::: INPUT DATA

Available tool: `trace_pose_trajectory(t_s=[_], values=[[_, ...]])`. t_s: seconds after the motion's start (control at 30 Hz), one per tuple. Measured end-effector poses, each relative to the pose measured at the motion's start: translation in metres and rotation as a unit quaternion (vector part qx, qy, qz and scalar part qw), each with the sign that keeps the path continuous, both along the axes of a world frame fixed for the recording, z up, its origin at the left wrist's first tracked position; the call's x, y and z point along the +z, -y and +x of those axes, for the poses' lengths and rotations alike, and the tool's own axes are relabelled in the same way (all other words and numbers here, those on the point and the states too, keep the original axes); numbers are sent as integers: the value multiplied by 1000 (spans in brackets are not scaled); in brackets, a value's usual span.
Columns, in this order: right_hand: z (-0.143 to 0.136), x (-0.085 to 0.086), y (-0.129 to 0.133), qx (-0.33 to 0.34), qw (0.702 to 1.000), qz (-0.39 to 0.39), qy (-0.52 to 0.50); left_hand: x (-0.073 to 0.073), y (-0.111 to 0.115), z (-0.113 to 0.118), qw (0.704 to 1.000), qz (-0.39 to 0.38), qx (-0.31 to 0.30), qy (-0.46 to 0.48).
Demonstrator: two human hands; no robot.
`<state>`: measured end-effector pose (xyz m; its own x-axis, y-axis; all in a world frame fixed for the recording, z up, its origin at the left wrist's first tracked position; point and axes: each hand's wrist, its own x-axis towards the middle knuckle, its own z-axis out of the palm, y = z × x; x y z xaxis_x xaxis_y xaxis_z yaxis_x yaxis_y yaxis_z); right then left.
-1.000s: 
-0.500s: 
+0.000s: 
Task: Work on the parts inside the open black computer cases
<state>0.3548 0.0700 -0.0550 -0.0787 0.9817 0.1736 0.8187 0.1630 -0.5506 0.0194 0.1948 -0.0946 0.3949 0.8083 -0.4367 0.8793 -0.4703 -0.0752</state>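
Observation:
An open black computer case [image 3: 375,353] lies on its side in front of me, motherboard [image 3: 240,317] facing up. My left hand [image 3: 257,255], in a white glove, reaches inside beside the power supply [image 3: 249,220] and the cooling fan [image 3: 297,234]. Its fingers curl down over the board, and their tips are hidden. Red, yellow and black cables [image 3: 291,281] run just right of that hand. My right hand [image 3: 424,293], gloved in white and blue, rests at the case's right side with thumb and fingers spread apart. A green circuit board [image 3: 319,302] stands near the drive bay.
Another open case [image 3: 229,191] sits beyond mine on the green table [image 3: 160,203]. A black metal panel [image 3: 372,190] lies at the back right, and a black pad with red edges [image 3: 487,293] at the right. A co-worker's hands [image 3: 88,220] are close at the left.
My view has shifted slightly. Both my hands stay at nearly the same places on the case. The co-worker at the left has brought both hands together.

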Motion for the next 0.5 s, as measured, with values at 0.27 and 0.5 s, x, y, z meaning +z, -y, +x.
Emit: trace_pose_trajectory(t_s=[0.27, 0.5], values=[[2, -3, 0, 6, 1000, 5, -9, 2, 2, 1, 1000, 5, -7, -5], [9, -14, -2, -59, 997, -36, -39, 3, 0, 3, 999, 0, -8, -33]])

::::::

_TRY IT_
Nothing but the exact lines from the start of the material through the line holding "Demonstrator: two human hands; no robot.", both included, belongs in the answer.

_THE COMPLETED TASK_
Available tool: `trace_pose_trajectory(t_s=[_], values=[[_, ...]])`. t_s: seconds after the motion's start (control at 30 Hz), one per tuple. Measured end-effector poses, each relative to the pose measured at the motion's start: translation in metres and rotation as a unit quaternion (vector part qx, qy, qz and scalar part qw), each with the sign that keeps the path continuous, both along the axes of a world frame fixed for the recording, z up, its origin at the left wrist's first tracked position; the call's x, y and z point along the +z, -y and +x of those axes, for the poses' lengths and rotations alike, and the tool's own axes are relabelled in the same way (all other words and numbers here, those on the point and the states too, keep the original axes); numbers are sent as integers: the value multiplied by 1000 (spans in brackets are not scaled); in brackets, a value's usual span.
Columns, in this order: right_hand: z (-0.143 to 0.136), x (-0.085 to 0.086), y (-0.129 to 0.133), qx (-0.33 to 0.34), qw (0.702 to 1.000), qz (-0.39 to 0.39), qy (-0.52 to 0.50); left_hand: x (-0.073 to 0.073), y (-0.111 to 0.115), z (-0.113 to 0.118), qw (0.704 to 1.000), qz (-0.39 to 0.38), qx (-0.31 to 0.30), qy (-0.46 to 0.48).
Demonstrator: two human hands; no robot.

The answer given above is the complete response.